Re-educating the medical community on how it can better help women make decisions would be more valuable, she said.
MacDonald was diagnosed with ductal carcinoma in situ in March. Two doctors said her only options were either remove the abnormal tissue and have radiation, or undergo a mastectomy. Neither suggested the less severe strategy of simply monitoring the cells for change, or using medicine to starve their growth.
“I was starting to have all these little red flags,” she said. “My instinct was to question why go to such extremes for something that doesn’t sound so bad.”
While she was waiting for the results from a genetic test that would tell her if she was predisposed to cancer, her sister told her about Laura Esserman, a doctor at the Carol Franc Buck Breast Care Center at the University of California, San Francisco, as well as the lead author of the journal commentary by the National Cancer Institute panel.
Under Esserman’s care, MacDonald began taking drugs designed to slow the growth of the abnormal cells. The plan now is to monitor the growth of the cells using an MRI in about three months to determine if further treatment is needed.
Having a one-shot mastectomy may have been the quick and simple solution, MacDonald said, though it wasn’t a step she was ready to take. She said she’s open to considering more aggressive treatment after being able to consider all possible options.
More than 230,000 women are diagnosed with breast cancer in the U.S. each year, making it the most common tumor type among women, according to the American Cancer Society. Fewer than 40,000 die from it annually, with about one-third to half of those seen by doctors falling into the lowest risk category, Esserman said.
Fox, who lives in Omaha, Nebraska and works for an engineering company, also struggled with her decision, she said.
As with MacDonald, no one discussed watchful waiting with her. Her diagnosis came five years ago, before the debate on how aggressively to treat her condition.

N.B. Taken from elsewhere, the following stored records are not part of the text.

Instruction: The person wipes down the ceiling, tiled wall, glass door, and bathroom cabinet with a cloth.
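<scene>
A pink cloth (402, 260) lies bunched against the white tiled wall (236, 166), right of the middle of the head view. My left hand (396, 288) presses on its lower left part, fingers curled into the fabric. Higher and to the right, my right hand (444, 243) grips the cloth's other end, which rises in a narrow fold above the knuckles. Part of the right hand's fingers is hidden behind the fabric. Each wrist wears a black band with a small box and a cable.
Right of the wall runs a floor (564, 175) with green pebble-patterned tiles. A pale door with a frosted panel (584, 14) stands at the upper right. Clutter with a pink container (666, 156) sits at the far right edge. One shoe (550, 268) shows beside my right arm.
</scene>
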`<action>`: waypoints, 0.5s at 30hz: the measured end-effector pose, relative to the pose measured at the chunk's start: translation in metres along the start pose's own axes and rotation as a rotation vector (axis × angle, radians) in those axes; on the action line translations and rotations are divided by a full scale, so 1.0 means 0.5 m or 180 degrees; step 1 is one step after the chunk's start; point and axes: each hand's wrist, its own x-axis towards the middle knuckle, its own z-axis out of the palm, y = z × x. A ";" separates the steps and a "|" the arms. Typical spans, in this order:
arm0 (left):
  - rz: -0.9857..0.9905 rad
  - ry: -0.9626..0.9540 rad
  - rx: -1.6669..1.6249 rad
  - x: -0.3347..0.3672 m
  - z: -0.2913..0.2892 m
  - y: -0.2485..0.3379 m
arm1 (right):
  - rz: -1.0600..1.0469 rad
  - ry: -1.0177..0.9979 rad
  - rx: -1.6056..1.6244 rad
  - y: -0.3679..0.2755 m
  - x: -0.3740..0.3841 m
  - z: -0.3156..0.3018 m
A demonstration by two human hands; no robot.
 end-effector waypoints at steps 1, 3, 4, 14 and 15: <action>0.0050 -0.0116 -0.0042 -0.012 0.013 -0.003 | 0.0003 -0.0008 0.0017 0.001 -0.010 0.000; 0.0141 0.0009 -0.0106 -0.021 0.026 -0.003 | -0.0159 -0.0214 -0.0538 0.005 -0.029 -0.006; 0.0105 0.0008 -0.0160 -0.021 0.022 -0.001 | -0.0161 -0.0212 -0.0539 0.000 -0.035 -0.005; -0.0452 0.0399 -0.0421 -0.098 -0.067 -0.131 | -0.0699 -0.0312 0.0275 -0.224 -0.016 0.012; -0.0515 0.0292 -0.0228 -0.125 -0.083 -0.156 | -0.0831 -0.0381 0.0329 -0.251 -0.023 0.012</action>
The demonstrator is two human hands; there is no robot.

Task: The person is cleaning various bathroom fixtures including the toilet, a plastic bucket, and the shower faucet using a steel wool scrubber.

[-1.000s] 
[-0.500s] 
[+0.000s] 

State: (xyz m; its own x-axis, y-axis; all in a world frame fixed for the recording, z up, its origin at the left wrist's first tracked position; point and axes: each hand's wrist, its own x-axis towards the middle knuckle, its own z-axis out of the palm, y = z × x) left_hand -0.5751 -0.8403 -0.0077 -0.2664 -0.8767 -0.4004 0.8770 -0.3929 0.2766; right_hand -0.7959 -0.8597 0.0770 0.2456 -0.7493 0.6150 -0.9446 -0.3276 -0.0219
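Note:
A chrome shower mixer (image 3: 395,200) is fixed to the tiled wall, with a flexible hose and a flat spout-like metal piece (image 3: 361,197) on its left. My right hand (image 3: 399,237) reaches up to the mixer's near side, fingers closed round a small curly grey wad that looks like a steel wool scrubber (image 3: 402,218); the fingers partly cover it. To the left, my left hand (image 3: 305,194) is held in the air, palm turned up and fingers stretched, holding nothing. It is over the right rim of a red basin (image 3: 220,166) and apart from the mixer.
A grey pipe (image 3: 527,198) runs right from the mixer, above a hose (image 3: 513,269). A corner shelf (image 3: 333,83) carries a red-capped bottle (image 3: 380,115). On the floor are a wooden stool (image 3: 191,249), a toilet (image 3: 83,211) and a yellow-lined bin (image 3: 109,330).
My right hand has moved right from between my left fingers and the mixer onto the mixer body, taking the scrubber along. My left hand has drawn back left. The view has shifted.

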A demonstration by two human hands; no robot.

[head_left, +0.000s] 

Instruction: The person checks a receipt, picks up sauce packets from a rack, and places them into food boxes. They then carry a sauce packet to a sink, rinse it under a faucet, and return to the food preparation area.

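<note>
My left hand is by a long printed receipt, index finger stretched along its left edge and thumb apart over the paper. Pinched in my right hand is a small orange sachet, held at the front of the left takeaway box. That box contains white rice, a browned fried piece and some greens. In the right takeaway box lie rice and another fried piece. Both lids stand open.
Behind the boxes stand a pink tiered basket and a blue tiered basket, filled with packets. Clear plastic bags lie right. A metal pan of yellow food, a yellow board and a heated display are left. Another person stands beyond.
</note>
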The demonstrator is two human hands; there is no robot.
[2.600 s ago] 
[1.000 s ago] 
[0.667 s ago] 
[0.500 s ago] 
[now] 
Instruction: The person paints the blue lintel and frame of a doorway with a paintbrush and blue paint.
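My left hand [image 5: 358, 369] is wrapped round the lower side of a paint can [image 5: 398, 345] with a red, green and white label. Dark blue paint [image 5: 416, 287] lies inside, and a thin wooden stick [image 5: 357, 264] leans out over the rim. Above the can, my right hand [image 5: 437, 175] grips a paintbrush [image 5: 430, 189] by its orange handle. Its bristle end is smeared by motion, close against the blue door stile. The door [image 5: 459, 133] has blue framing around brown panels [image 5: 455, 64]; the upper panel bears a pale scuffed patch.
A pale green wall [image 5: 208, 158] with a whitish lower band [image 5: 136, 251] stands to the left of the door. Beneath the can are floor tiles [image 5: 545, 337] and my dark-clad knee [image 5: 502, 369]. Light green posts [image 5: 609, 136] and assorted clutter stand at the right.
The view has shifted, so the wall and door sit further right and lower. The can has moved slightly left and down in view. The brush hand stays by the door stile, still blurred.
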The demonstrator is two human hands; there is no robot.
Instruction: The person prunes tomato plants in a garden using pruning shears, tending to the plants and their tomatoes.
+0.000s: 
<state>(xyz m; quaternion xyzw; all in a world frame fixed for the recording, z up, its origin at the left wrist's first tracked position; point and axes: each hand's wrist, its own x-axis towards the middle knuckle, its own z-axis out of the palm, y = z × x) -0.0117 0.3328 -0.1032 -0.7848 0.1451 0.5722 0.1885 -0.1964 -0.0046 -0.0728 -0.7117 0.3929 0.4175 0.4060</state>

She recalls her doctor telling her that her growth wasn’t life threatening then quickly turning to talk of a mastectomy. Her growth was described to her as not “real cancer” or “stage zero” cancer.
“I was thinking, wait a minute, why are we talking about mastectomies?” Fox recalls. “I kept thinking, ‘why are we looking at this option?’”
After meeting with an oncologist and two unsuccessful attempts at removing abnormal cells, her views changed. Her oncologist told her that based on the physical characteristics of her abnormality and density of her breast tissue, she had a 50 percent chance at developing breast cancer.
After several weeks of considering her options, she chose to have a mastectomy and hasn’t regretted her decision. Since then she’s written a book on DCIS called from Zero to Mastectomy and writes about cancer for a blog and on social media.
“You need to really talk to your doctor about your own risk factors, but people’s personal tolerance for risk comes into this too,” Fox said. “I personally didn’t choose a preventative bilateral mastectomy but some women do and maybe some doctor wouldn’t agree with that. But you have to do what you feel is right, and what will help you sleep at night.”